Il problema è che l’attività immobiliare, volano dell’economia, è già in calo profondo; le richieste di mutuo, a tassi sempre più inaccessibili, si sono inaridite; il sentiment delle piccole imprese è depresso a livelli che in passato hanno sempre accompagnato una recessione; gli indicatori di sentiment dei manager (PMI) sono ormai scesi in terreno che anticipa una recessione; la curva dei rendimenti è invertita da settimane, triste presagio, quasi infallibile, di recessione imminente. Solo il mercato del lavoro, grazie alle stime ambigue dell’Ufficio Statistico del Lavoro USA, sembra ancora robusto, anche se, scavando tra i numeri presentati, si scopre che i posti di lavoro creati negli ultimi mesi sono perlopiù a tempo determinato e crescono le conversioni forzate di lavori a tempo pieno in lavori part-time.

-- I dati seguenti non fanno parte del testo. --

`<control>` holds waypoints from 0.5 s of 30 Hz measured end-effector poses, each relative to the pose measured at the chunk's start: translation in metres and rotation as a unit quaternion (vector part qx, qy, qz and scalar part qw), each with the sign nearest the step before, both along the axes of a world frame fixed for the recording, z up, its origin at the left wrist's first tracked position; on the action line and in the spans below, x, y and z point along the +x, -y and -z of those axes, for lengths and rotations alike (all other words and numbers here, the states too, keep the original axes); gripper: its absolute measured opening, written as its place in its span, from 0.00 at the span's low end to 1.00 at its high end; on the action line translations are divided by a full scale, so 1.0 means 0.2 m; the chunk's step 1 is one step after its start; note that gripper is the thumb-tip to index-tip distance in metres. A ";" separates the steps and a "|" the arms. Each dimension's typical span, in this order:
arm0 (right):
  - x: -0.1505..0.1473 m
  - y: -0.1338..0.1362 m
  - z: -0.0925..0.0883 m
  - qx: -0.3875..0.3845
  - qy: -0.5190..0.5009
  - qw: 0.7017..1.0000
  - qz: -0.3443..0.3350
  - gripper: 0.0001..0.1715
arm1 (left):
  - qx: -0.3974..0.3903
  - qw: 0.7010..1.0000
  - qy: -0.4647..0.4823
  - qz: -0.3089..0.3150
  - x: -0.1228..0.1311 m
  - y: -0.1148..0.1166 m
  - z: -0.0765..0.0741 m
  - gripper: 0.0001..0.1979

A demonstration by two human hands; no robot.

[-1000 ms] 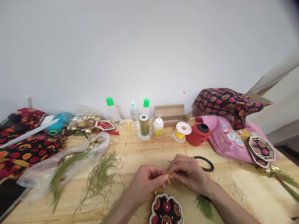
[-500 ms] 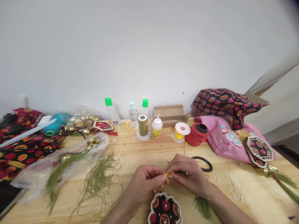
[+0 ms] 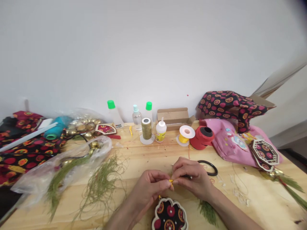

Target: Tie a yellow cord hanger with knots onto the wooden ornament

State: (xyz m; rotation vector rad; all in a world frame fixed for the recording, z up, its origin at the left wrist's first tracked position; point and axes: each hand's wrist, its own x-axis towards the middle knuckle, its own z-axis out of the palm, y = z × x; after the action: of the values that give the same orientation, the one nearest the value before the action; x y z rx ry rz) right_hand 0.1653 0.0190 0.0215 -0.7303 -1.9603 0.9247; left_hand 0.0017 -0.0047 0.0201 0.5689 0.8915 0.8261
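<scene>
A small knotted yellow cord [image 3: 170,181] is pinched between the fingertips of both hands. My left hand [image 3: 153,185] grips it from the left, thumb and forefinger together. From the right, my right hand [image 3: 192,177] pinches the same cord. Just below lies a flower-shaped ornament [image 3: 169,214] with a pale scalloped frame and dark patterned fabric; a bit of yellow cord shows at its top. Under my right forearm a green tassel [image 3: 208,212] pokes out. Partly behind the right hand, a black-handled tool [image 3: 210,168] rests on the table.
Loose green threads [image 3: 103,182] and a plastic bag [image 3: 72,159] lie left. Along the back stand a glue bottle [image 3: 161,131], an olive thread spool [image 3: 146,129], a yellow cord spool [image 3: 184,137] and a red thread cone [image 3: 202,138]. A pink pouch [image 3: 225,140] sits right.
Both hands stay in nearly the same place. The fingertips have drawn closer together, and less of the yellow cord shows between them.
</scene>
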 end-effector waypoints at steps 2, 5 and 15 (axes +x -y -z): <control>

Infine, il 65% delle piccole imprese ha già sospeso le assunzioni.
Potrei continuare, ma credo che basti.
In questo contesto di pessimismo crescente la restrizione monetaria della FED per abbattere l’inflazione prosegue imperterrita ed a settembre aggiunge il raddoppio da 47 a 95 mld$ del Tightening, il ritmo di riduzione dei titoli di stato in pancia alla FED, che drena liquidità dal sistema.
Se consideriamo che gli effetti sull’economia delle politiche monetarie hanno un ritardo medio di 6-9 mesi per trasmettersi all’economia, significa che la manovra di rialzo dei tassi, essendo iniziata a marzo, sta cominciando appena ora a mordere, ed i rialzi esagerati degli ultimi mesi impatteranno sull’economia solo in inverno, quando la FED, peraltro, potrebbe continuare ad inasprire le condizioni finanziarie del sistema USA infischiandosene della recessione.
Personalmente ritengo che il rischio che le banche centrali commettano un doppio fallo, per usare un termine tennistico, stia crescendo rapidamente.
Dopo aver sbagliato il servizio quando non ha creduto all’inflazione, permettendole di esplodere e consolidarsi nelle aspettative, la FED ora ne sta sbagliando un altro in direzione contraria, continuando a massacrare l’economia con la restrizione monetaria, con risultato di amplificare la tendenza recessiva che già si vede con evidenza, e col rischio di un avvitamento verso una depressione paragonabile a quella del 2008.
Per questo il mercato ribassista non riesce a svoltare e ogni rimbalzo muore sulle resistenze grafiche o appena arriva una brutta notizia inattesa, come quella della scorsa settimana sull’inflazione.
Il temporale che si è visto sui listini la scorsa settimana, se mercoledì la FED proseguirà con una narrazione aggressiva, rischia di trasformarsi in un nuovo uragano ribassista.
Il motivo è che venerdì scorso l’indice SP500 è penetrato chiaramente al di sotto di quota 3.885, arrivando fino ad un minimo di 3.837.
Lo sfondamento di 3.885 è importante perché completa una figura ribassista di testa e spalle, che ha come primo obiettivo la discesa ai minimi di giugno di area 3.630 e come arrivo finale valori al di sotto dei 3.500 punti.